Sangart’s product platform is based on MP4, an investigational biopharmaceutical designed to work alongside standard of care therapies including red blood cell transfusion, by enhancing the perfusion and oxygenation of ischemic tissues through targeted oxygen delivery in the capillaries. The firm claims this mechanism of action rapidly provides oxygen directly where it is needed for patients experiencing trauma-related oxygen deprivation. MP4OX has been evaluated in nine Phase I and II studies in a number of settings, including urologic or orthopedic surgery, limb ischemia, and trauma.
Sangart is currently focusing on clinical development of MP4OX in trauma patients suffering from lactic acidosis due to severe hemorrhagic shock. In September 2010 the firm received a $1.1 million grant from the U.S. Department of Defense to support preclinical development of its MP4 platform for applications in traumatic hemorrhage and ischemia. In December 2010 the firm signed a CRADA with the U.S. Navy to evaluate MP4 as a treatment for traumatic brain injury in combat casualties.
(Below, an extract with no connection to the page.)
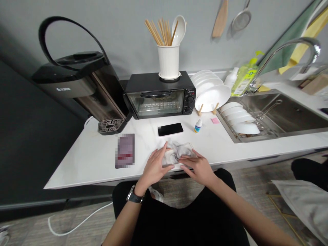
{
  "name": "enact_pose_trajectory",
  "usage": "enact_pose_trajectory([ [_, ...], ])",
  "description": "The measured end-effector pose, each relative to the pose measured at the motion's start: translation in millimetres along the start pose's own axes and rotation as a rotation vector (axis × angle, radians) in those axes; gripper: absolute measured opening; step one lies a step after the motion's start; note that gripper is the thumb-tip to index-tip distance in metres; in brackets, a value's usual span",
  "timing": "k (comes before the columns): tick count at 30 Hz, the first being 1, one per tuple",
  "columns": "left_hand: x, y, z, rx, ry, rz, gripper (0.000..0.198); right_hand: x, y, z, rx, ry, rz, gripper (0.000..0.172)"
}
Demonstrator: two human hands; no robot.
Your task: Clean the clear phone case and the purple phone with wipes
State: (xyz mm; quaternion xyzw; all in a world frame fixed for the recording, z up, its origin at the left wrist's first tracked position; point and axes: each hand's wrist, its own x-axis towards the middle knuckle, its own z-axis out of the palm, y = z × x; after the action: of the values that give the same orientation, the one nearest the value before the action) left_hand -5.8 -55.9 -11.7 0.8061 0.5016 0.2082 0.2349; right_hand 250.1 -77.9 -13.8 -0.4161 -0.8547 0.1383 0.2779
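Note:
A crumpled, whitish-grey cloth (pixel 175 152) lies near the front edge of the white countertop (pixel 84 167). At its left end is my left hand (pixel 155 165), fingers apart, with the fingertips and thumb touching the fabric. My right hand (pixel 199 168) rests at the other end, its fingers stretched out over the cloth and lying on it. Just behind the cloth is a black-screened phone (pixel 170 130), lying flat. A small white dropper bottle (pixel 197 125) with a blue and yellow label stands to the right of the phone.
Left are a blurred purple packet (pixel 125 150) and a tall dispenser (pixel 84 89). Behind stands a toaster oven (pixel 157 102) carrying a utensil cup (pixel 169 61). Right are racked plates (pixel 212 97), a pink note (pixel 215 120), stacked bowls (pixel 246 128) and a sink (pixel 287 118).

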Motion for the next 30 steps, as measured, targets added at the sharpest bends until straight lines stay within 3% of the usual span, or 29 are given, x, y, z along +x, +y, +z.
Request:
enact_pose_trajectory([
  [4,1,2,-1.2,-0.036,-0.013,-0.012,0.109,5,16,-4,-0.157,0.144,0.11,0.027],
  [6,1,1,-1.1,-0.042,-0.015,-0.013,0.106,19,2,10,-0.166,0.144,0.096,0.031],
  [10,1,-3,-0.2,-0.028,-0.026,-0.009,0.104,34,-34,34,0.004,0.014,-0.048,0.032],
  [13,0,-3,0.0,-0.012,-0.021,-0.011,0.107,21,-27,21,0.031,-0.02,-0.045,0.023],
  [18,1,2,-1.0,-0.022,-0.006,-0.017,0.107,2,19,-13,-0.126,0.081,0.097,0.025],
  [20,1,3,-1.8,-0.028,-0.01,-0.021,0.106,11,17,-7,-0.179,0.097,0.114,0.029],
  [23,2,2,-3.3,-0.052,-0.025,-0.015,0.105,30,-14,18,-0.148,0.039,0.035,0.042],
  [25,1,1,-4.2,-0.063,-0.032,-0.024,0.104,36,-34,30,-0.055,-0.029,-0.027,0.038],
  [27,1,1,-4.4,-0.059,-0.033,-0.034,0.105,31,-39,28,0.015,-0.058,-0.056,0.031],
  [30,0,1,-3.6,-0.052,-0.02,-0.023,0.11,12,-13,4,0.016,-0.013,-0.019,0.024],
])
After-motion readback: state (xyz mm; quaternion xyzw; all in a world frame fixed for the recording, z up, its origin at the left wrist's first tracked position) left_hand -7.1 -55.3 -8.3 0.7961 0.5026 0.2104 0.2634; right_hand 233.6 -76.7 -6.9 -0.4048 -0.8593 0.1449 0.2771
The MP4 molecule can also be modified to carry other gases, and MP4CO is designed to deliver therapeutic, nontoxic levels of carbon monoxide (CO) to patients suffering from a sickle cell crisis. The CO stabilizes abnormal hemoglobin S, and prevents sickling of red blood cells. Sangart suggests the addition of MP4CO to existing treatment protocols may alleviate pain associated with a sickle cell crisis and potentially reduce the duration of a crisis, which could reduce hospitalization times and improve quality of life. In November 2010 MP4CO was granted orphan drug designation in the U.S. for use in treating acute painful sickling crises in patients with sickle cell disease.